The data>
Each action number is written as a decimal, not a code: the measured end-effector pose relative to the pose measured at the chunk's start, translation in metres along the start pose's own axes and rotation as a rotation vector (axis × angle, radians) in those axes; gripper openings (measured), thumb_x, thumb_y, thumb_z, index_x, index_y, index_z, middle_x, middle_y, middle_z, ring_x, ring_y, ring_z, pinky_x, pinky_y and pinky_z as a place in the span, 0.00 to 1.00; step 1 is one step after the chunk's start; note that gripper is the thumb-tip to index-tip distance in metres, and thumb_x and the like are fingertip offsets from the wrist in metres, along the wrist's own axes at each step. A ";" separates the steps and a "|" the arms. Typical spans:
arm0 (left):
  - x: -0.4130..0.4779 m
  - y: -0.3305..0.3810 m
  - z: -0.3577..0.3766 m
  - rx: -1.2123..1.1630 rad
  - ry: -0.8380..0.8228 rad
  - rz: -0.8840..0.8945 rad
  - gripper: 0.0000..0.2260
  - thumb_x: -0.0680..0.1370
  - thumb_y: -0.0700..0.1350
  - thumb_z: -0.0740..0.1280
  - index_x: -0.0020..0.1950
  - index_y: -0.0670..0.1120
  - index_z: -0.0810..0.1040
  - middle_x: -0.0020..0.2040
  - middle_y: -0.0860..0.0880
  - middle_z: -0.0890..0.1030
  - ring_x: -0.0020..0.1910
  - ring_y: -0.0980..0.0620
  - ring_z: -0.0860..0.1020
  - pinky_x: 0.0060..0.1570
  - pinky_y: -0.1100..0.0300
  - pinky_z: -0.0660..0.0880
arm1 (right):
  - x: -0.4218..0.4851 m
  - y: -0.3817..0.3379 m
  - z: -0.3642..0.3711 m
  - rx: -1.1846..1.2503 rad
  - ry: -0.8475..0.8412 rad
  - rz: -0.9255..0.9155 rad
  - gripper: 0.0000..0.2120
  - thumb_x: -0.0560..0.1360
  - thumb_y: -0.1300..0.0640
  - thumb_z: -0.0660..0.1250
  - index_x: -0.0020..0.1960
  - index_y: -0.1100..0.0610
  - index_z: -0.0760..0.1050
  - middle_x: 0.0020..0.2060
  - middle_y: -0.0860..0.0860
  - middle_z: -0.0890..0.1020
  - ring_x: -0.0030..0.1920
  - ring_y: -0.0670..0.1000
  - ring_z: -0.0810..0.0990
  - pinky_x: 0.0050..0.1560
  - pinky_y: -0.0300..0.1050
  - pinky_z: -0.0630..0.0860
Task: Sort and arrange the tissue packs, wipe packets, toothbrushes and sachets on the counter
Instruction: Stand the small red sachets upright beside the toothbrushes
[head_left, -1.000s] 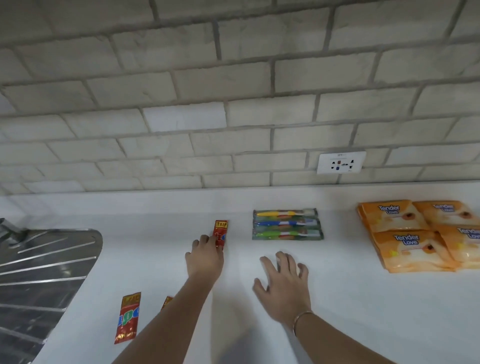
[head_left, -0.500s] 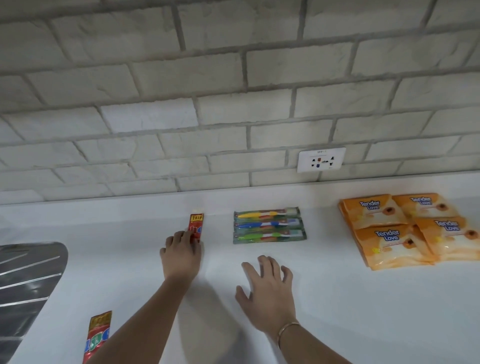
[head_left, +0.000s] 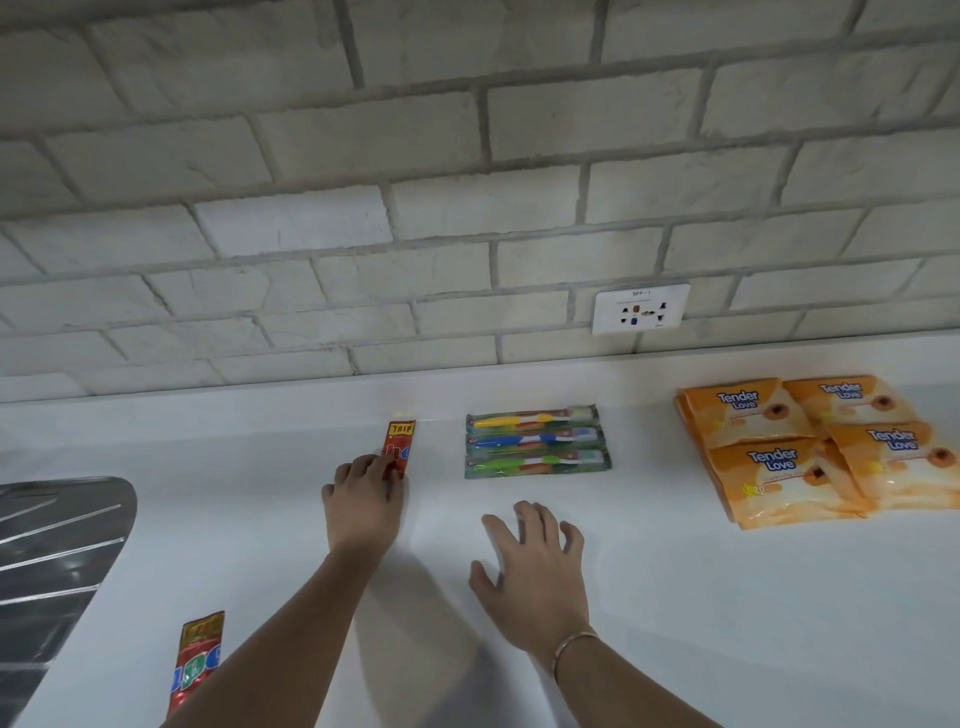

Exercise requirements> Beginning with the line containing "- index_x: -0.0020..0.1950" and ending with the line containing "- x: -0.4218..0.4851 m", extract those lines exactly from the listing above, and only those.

Task response>
  - index_x: -0.0020..0.1950
  - index_y: -0.0670..0.1120
  - index_z: -0.0810..0.1040
  - middle_x: -0.0020..0.2040
  - middle_y: -0.0860..0.0880
  - middle_z: -0.0890..0.1030
  - ring_x: -0.0020..0.1910
  - ring_y: -0.0980..0.0620
  - ring_z: -0.0860..0.1020
  - pinky_x: 0.0060..0.1570
  - pinky_y: -0.1100..0.0300
  - pinky_z: -0.0660..0.0880
arm1 (right):
  - x: -0.4218..0.4851 m

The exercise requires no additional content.